> [TASK OBJECTIVE] The material below holds a span beginning at the line with "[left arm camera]" and ending at the line with "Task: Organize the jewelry". Quote that span exactly, both ends included, and only that span.

> [SOURCE DATA]
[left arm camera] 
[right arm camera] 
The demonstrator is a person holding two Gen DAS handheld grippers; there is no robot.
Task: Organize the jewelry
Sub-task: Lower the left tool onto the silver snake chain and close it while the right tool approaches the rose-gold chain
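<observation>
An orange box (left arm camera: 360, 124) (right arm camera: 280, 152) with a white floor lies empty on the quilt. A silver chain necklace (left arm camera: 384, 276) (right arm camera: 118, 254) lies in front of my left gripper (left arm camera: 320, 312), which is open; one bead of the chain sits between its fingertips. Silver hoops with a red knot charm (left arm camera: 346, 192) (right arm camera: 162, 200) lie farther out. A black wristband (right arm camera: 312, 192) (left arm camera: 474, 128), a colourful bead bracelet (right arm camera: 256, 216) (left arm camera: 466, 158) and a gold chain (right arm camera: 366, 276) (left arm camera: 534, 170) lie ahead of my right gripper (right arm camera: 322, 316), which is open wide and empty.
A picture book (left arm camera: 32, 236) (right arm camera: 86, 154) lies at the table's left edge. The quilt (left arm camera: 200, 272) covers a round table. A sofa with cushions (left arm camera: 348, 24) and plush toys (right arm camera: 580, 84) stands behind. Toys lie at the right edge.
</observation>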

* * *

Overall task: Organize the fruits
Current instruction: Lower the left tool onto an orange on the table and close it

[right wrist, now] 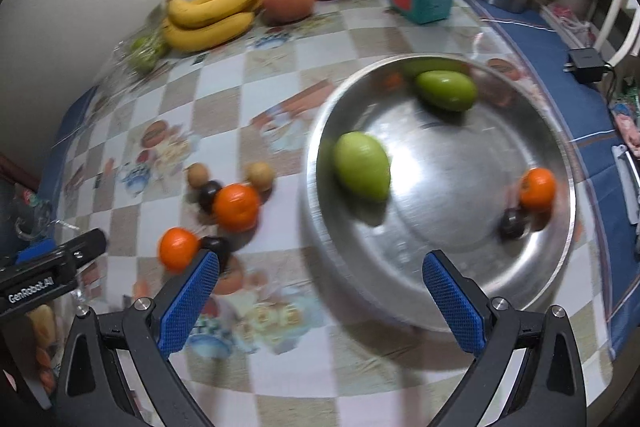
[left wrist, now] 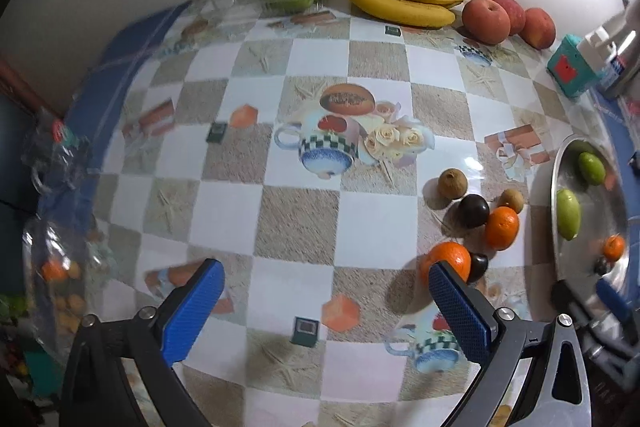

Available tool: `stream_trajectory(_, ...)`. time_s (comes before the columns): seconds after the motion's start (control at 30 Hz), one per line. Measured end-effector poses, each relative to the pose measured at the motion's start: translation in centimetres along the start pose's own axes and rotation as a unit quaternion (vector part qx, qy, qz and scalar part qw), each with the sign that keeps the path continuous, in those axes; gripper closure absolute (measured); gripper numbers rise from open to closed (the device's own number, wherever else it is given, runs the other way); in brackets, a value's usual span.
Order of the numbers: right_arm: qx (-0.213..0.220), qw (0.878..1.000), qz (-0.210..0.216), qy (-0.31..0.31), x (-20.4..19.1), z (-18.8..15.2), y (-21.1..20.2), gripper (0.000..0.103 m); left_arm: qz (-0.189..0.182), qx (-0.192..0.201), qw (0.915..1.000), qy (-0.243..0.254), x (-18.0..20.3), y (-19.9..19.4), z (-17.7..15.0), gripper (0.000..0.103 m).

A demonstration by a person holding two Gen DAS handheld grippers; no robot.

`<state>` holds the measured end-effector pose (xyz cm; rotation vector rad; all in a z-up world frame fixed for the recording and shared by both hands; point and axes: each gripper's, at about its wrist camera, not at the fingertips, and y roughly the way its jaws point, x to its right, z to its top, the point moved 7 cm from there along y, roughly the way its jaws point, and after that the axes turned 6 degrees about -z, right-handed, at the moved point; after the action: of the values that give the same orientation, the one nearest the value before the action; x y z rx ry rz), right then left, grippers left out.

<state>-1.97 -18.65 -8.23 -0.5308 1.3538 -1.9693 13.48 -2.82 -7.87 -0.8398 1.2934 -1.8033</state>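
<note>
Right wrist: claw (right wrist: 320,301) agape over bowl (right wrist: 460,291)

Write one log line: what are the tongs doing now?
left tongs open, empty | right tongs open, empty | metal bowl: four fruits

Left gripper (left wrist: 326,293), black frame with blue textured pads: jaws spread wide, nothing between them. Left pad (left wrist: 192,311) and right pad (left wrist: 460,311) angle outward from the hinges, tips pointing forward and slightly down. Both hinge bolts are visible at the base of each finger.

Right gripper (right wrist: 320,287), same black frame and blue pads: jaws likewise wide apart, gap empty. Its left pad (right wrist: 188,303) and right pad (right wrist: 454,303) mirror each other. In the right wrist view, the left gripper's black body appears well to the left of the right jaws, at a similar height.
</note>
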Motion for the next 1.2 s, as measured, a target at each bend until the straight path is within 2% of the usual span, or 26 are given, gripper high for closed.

> [ANSWER TO THIS EXERCISE]
[left arm camera] 
[right arm camera] 
The demonstrator is a person holding two Gen DAS handheld grippers; there is no robot.
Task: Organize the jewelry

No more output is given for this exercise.